Salvador, like most of Brazil, consists of very defined and unequal social

classes. It is so defined that there are neighborhoods and even shopping centers for Social Class A, Class B and Class C. Most of the time one is easily defined by their skin color, the darker being on the lower end of the social pyramid and the small percentage of light skinned people on top. They have over a hundred words for different skin color in Portuguese.  Unfortunately, there still exists a level of racism, even though the city is over 80% Negro. Many of the buildings have two elevators, one for the people who live there, and another for the maids, which are all dark skinned. The city is an odd mixture of poor and not-so poor. The sidewalks vary from hand placed stones that look like mosaics, and dirt. All along the beach, people sell coconut water right out of the coconut, acarejĂ© (a traditional Bahian food), sticks of cheese heated from a tin of coals they carry around, shrimp, fish, and anything that will get them even the smallest amount of money from tourists.  All along the streets are fresh fruit vendors. Right between two high buildings with ocean view are small favelas with houses made of mud, no solid doors or windows and dirt roads. Most favelas consist of many small apartments the size of a bedroom stacked upon eachother with a dangerous amount of electical cord strung from everywhere to fuel the whole community. Men dressed in classy business suits walk between shoeless children. It certainly is a city of contrasts.

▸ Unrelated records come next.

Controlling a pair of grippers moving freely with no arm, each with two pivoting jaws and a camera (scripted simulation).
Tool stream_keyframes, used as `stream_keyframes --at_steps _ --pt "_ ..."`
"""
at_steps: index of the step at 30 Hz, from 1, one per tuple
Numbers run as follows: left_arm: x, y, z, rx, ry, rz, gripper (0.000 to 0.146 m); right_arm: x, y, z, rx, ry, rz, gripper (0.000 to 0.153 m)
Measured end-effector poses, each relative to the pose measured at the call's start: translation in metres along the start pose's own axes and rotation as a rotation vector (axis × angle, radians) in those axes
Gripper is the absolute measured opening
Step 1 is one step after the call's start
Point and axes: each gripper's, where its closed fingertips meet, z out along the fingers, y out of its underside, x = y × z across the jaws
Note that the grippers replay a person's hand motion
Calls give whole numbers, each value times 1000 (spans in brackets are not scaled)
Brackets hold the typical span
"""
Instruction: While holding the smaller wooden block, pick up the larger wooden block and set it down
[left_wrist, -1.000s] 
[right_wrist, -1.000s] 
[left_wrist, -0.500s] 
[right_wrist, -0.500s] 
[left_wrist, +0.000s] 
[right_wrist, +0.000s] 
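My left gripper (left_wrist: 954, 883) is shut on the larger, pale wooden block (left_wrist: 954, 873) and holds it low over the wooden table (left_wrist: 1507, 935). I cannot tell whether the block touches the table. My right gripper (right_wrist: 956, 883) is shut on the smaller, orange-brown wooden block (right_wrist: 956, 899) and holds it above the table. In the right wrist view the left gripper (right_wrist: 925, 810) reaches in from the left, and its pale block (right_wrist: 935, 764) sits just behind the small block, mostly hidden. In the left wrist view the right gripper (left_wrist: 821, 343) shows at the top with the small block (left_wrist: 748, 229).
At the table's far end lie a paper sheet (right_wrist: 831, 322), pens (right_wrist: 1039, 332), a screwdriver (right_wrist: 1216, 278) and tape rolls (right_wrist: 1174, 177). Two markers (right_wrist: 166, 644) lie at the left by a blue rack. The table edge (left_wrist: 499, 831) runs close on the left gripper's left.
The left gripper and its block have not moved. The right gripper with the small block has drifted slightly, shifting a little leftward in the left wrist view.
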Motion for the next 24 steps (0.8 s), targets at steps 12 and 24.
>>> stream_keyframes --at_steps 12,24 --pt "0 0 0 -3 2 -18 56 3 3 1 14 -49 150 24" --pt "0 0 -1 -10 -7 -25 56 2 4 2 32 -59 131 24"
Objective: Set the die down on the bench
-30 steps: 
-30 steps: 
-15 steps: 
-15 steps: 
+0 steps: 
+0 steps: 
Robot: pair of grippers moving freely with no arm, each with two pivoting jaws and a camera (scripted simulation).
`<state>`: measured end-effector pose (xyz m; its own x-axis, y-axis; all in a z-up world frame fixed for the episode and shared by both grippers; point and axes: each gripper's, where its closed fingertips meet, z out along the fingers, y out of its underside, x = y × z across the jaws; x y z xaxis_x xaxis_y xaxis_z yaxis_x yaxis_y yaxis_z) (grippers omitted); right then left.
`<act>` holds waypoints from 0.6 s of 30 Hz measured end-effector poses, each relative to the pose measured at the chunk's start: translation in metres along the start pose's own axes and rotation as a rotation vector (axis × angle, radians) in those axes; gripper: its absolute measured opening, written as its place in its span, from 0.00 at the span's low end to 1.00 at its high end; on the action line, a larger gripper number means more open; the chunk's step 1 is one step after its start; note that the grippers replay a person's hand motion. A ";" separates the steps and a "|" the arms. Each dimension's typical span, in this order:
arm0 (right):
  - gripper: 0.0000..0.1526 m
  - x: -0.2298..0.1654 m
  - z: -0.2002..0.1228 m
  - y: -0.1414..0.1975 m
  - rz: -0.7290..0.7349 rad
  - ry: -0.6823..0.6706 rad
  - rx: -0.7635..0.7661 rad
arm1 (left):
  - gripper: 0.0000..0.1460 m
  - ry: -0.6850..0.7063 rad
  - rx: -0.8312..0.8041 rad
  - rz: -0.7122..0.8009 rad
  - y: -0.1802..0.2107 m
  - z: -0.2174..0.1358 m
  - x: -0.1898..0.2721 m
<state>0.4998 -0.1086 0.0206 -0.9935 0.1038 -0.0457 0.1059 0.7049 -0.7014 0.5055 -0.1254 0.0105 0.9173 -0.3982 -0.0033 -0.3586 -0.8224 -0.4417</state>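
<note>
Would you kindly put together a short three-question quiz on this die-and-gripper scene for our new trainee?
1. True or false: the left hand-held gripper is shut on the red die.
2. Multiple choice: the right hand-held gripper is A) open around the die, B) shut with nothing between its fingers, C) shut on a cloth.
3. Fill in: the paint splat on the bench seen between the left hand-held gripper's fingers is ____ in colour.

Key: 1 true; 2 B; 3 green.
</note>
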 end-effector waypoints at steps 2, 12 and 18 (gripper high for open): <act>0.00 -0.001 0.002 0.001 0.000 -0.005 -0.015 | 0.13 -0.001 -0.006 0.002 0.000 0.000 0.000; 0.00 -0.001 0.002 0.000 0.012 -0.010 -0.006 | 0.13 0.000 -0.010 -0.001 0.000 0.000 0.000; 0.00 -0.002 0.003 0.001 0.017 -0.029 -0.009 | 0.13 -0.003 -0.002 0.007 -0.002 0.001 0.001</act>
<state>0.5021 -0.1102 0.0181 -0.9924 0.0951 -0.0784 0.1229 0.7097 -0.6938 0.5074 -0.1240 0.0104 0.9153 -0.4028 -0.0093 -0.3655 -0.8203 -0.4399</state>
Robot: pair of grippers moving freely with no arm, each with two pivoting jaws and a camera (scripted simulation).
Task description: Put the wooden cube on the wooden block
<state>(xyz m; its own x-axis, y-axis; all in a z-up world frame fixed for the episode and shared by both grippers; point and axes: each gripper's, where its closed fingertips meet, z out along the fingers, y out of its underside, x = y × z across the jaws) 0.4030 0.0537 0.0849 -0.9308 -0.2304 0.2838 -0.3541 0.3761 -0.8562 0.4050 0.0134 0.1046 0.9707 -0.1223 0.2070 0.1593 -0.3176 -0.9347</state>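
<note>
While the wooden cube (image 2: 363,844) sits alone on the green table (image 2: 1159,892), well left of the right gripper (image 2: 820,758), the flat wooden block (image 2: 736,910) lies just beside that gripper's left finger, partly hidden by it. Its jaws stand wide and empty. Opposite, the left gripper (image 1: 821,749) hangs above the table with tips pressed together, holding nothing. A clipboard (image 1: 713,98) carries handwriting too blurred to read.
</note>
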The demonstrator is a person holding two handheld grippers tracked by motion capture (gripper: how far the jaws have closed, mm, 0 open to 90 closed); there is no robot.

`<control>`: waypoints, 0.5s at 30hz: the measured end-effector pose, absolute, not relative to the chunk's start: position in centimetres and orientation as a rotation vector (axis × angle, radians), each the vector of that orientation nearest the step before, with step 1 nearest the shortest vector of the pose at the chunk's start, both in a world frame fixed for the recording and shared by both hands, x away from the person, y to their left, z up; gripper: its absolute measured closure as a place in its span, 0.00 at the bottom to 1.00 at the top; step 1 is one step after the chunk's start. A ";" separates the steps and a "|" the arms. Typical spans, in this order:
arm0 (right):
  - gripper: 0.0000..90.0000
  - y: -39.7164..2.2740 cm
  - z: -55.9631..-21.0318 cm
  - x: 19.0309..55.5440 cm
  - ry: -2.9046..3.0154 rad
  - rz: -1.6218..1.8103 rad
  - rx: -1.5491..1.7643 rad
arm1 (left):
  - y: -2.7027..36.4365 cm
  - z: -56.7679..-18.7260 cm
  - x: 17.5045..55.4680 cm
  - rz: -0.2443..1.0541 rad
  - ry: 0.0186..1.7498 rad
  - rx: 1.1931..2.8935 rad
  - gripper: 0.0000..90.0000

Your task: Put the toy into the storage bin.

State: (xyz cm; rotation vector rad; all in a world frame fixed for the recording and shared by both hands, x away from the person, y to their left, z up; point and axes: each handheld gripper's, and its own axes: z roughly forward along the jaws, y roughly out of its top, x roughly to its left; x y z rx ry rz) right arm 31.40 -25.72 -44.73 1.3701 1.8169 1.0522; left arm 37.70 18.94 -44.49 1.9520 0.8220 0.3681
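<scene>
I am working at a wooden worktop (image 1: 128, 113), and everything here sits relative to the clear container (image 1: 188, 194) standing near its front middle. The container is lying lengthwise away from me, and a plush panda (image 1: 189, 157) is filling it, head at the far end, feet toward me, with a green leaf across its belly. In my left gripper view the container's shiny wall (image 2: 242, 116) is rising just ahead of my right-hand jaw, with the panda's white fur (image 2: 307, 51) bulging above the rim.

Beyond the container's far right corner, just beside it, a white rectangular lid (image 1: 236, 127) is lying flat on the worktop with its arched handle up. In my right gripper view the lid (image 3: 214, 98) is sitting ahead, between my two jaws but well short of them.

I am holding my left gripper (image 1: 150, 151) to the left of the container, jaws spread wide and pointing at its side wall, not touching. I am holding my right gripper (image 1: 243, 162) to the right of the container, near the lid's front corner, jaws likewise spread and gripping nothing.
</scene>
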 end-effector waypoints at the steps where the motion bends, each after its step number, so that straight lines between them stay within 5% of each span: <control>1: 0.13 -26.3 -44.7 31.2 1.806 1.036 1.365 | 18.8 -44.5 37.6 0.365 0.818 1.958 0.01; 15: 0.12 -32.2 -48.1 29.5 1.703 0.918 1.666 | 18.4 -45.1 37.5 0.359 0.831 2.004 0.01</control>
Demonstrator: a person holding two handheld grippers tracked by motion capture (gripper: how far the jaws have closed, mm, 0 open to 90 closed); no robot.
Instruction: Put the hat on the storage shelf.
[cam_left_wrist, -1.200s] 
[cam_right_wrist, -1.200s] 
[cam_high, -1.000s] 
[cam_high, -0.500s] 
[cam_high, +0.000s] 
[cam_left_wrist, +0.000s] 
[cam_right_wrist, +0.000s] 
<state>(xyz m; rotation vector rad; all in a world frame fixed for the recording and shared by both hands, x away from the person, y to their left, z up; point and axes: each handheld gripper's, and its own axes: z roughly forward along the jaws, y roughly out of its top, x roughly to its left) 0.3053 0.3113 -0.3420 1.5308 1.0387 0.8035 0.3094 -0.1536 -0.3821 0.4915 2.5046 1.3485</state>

However, the general feeling is good and people seem to take joy in the simple fact that they are alive, the sun is shinning, and the beautiful tropical scenery. There is always music playing and people are always smiling. Despite the many depressing sights I see on a day-to-day basis, I see a genuine happiness. They are filled with a beautiful energy. They play music on top of trash cans, use anything as percussion, sing, and dance everywhere. After all, Samba is the dance of the favelas, and it is the poor that inspired Carnaval.  Brazilians seem to make the best of every situation. Just the other day I was on a boat coming from the islands and it was raining with cold water splashing from the ocean. I could easily have felt miserable, shivering on that boat, until a group of Bahians began to play percussion and dance. Their spirit warmed everyone on that boat from the inside out.  I’ve never seen so many smiling faces as I do here in Brazil. The beach is always crowded with people playing football at the edge of the water, playing music and just enjoying life. Although it is still dangerous here, I feel a lot of positive energy everywhere, especially by their positive attitude, acceptance and hospitality. I am thoroughly enjoying my experience.


worldcitizen says:
Great entry! It sounds like you're having a wonderful time!